Albert Franks

Personal information
- Full name: Albert John Franks
- Date of birth: 13 April 1936
- Place of birth: Boldon Colliery, England
- Date of death: 18 June 2017 (aged 81)
- Position(s): Wing half

Senior career*
- Years: Team / Apps / (Gls)
- Boldon Colliery Welfare
- 1956–1960: Newcastle United / 72 / (4)
- 1959–1960: Rangers / 3 / (0)
- 1961–1962: Greenock Morton / 13 / (2)
- 1961–1963: Lincoln City / 58 / (5)
- 1963–1964: Queen of the South / 10 / (2)
- 1964–1965: Scarborough

Managerial career
- 1964–1965: Scarborough

= Albert Franks =

English footballer

Albert John Franks (13 April 1936 – 18 June 2017) was an English footballer who played as a wing half. He played in the Football League for Newcastle United and Lincoln City in the Scottish Football League for Rangers, Greenock Morton and Queen of the South, and was player-manager of Scarborough.

==Early life==
Albert Franks was born in the mining village of Boldon Colliery, County Durham on 13 April 1936. His mother was a Methodist preacher. He represented the Durham county schools teams at football and cricket, and once scored a century in 25 minutes playing for Boldon Colliery in the Durham Coast Cricket League. He was a police cadet before becoming a professional footballer.

==Playing career==
Franks began his football career with Boldon Colliery Welfare, before signing for Newcastle United in December 1953. Although his Newcastle career was interrupted by his National Service, during which he captained the Royal Air Force football team, he went on to make 75 first team appearances and score 4 goals after making his debut against Luton Town in 1957. Having fallen out of favour once Charlie Mitten became Newcastle manager, Franks was sold to Rangers in March 1960 for £6,500, where he was thought to be the first Englishman to join the Scottish club.

Franks was named man of the match on his debut, in a 2–0 home defeat against Motherwell in April 1960, but made only two further first team appearances for Rangers.

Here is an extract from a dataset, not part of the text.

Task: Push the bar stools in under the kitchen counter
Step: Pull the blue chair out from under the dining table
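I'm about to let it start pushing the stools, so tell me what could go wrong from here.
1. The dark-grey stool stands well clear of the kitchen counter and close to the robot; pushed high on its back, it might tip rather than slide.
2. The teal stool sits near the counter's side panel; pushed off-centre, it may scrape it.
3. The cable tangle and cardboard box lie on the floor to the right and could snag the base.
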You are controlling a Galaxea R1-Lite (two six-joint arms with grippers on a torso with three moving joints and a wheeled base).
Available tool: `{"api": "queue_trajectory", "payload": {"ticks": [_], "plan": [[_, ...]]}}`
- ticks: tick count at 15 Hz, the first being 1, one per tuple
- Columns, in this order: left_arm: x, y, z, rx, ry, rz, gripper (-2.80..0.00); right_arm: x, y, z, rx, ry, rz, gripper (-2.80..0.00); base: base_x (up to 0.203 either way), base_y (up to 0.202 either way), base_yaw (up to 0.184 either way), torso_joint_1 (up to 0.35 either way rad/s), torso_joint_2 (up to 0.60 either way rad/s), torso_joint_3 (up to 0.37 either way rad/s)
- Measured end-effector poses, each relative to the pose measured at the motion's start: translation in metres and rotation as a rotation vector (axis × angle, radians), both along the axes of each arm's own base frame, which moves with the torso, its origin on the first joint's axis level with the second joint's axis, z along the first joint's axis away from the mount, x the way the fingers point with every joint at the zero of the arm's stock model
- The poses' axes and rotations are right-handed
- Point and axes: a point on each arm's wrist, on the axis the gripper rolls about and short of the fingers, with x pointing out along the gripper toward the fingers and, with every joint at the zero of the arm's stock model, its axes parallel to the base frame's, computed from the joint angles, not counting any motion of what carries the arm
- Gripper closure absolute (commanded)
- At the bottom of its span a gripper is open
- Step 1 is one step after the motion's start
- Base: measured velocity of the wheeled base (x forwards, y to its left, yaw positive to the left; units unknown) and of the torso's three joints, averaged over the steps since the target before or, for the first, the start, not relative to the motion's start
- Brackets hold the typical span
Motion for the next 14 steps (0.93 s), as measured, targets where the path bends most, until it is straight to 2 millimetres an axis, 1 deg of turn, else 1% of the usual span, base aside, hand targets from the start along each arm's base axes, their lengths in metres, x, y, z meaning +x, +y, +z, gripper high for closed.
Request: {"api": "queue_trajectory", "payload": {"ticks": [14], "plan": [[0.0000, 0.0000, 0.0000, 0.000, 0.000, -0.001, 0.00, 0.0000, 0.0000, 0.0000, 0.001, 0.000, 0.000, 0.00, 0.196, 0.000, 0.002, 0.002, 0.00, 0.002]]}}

He joined Morton in September 1961 before another transfer, to Lincoln City, two months later. After a return to Scotland with Queen of the South in 1964, he ended his career as player-manager of Scarborough in the Midland League.

==After football==
Franks retired from football aged 29, after a proposed move to become player-manager of Bradford City fell through. He returned to his police career, joining the Durham Constabulary. He served there for 22 years, principally with the CID in Chester-le-Street, earning 13 commendations. After retiring from the police force, he moved into retail security working internationally as a consultant and lived in Vigo, near Birtley, Tyne and Wear. Franks died on 18 June 2017, aged 81.